The letters further expose the suspicion between Nehru and Patel. The latter strongly objected to the Prime Minister’s direct interference in his ministry. He wrote to Nehru, “I should like to suggest that it is somewhat embarrassing both to me and to the local officials if orders are issued to them directly by you in matters which fall within my departmental responsibility... Even if some instructions were issued by you, I feel that I should have at least been informed and that those instructions should not have come to my office indirectly...”
The Gandhis may have Nehru, but he is increasingly irrelevant to modern India. For the first time, the Congress is left without a zemi. Nehru had Gandhi. Indira had Nehru. Rajiv had Indira. And Sonia had Manmohan Singh. Today, the party is panicked that the BJP has appropriated Sardar Patel as their mascot. Narendra Modi’s idea to send party workers all over the country to collect at least one kilo of iron from each village to construct Patel’s statue has found a resonance, which the Congress fears could upstage Nehru and give the Sardar his place in history denied to him by the Nehru dynasty.

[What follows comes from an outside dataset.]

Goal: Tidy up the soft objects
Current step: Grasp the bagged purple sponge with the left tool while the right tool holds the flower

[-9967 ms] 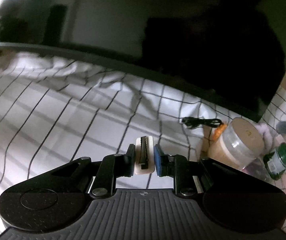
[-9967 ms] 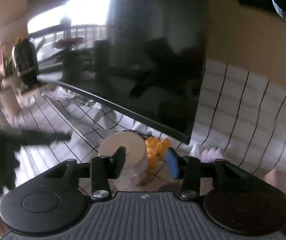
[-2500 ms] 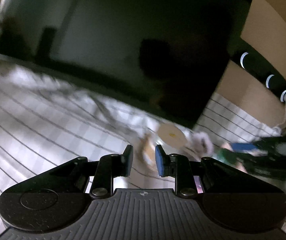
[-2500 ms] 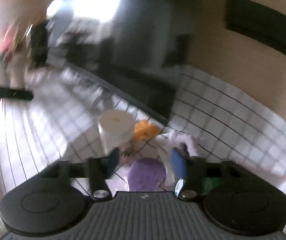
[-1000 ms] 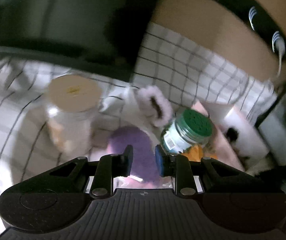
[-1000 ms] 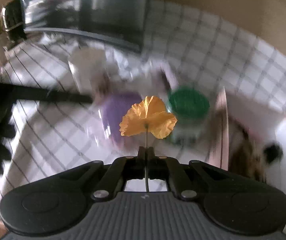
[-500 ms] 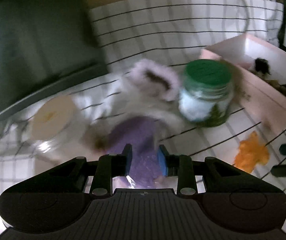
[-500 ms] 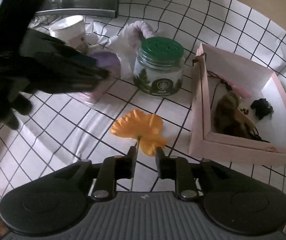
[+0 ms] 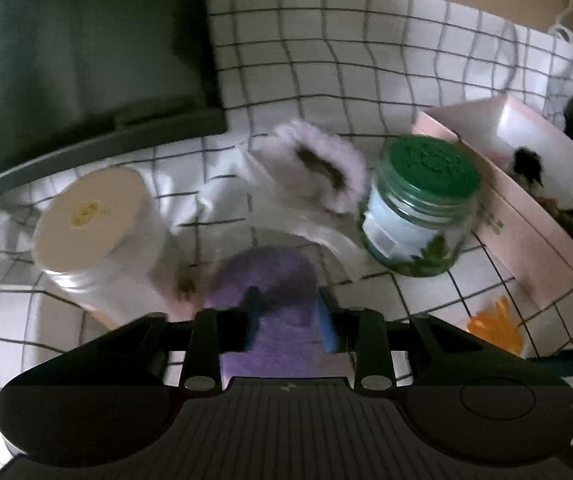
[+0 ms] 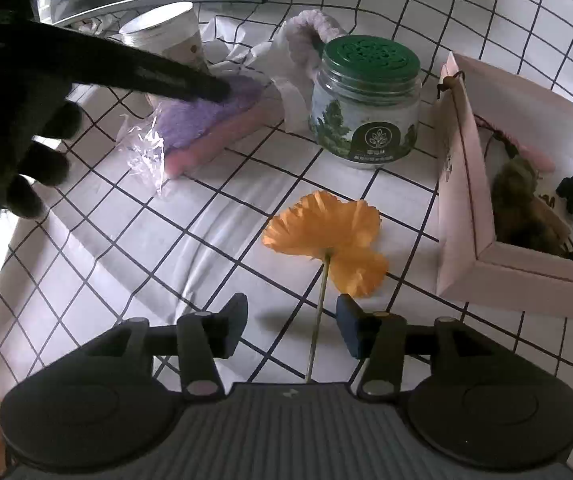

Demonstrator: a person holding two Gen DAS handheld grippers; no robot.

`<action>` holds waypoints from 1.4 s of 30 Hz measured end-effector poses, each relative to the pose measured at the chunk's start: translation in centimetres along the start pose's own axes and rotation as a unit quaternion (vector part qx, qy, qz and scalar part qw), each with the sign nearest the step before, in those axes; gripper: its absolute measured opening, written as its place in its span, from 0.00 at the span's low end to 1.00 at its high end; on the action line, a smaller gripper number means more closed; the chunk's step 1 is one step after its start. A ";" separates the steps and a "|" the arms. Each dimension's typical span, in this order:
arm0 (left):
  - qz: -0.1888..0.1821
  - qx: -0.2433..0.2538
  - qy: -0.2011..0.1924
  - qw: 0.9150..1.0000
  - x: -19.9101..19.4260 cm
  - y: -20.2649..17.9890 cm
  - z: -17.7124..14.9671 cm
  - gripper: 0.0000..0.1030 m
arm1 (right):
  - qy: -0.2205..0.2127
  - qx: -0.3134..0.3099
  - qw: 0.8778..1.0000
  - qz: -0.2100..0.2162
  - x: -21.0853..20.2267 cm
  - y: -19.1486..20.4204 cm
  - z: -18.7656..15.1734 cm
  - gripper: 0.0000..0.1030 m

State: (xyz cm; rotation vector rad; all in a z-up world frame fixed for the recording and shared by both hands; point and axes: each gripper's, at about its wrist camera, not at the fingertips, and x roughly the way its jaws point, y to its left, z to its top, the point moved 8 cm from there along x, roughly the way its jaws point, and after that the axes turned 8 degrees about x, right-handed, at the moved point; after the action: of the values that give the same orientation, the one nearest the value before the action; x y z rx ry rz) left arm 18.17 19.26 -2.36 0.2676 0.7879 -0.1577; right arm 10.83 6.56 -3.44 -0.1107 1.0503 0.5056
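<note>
1. The purple sponge (image 9: 264, 280) lay between the fingers of the left gripper (image 9: 286, 322) in the left wrist view (blurred); the jaws stood apart either side of it, and I could not tell whether they pressed it. A white-lidded cup (image 9: 94, 220) stood left, a green-lidded jar (image 9: 418, 204) right, and a fluffy lilac-edged item (image 9: 318, 168) lay behind.
2. In the right wrist view, the right gripper (image 10: 290, 326) hovered with fingers wide apart over the stem of the orange flower (image 10: 326, 236), which lay on the checked cloth (image 10: 126, 240). The pink box (image 10: 462, 184) sat right, holding dark soft items. The jar's label print was unreadable.
</note>
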 end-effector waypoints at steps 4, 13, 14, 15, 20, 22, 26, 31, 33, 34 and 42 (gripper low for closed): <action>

The Mahatma’s legacy seems to have deserted the Congress. His granddaughter, Sumitra Gandhi Kulkarni, is proud of her friendship with Modi. After she met him in Ahmedabad, she had said, “We are old friends. So the meeting was bound to be happy and pleasant.” Gandhi’s grandson Rajmohan, who had earlier lost his deposit to Rajiv Gandhi in 1989, is the AAP candidate from East Delhi.
The Congress has lost its Mahatma mojo. Will the Gandhis lose the Congress next?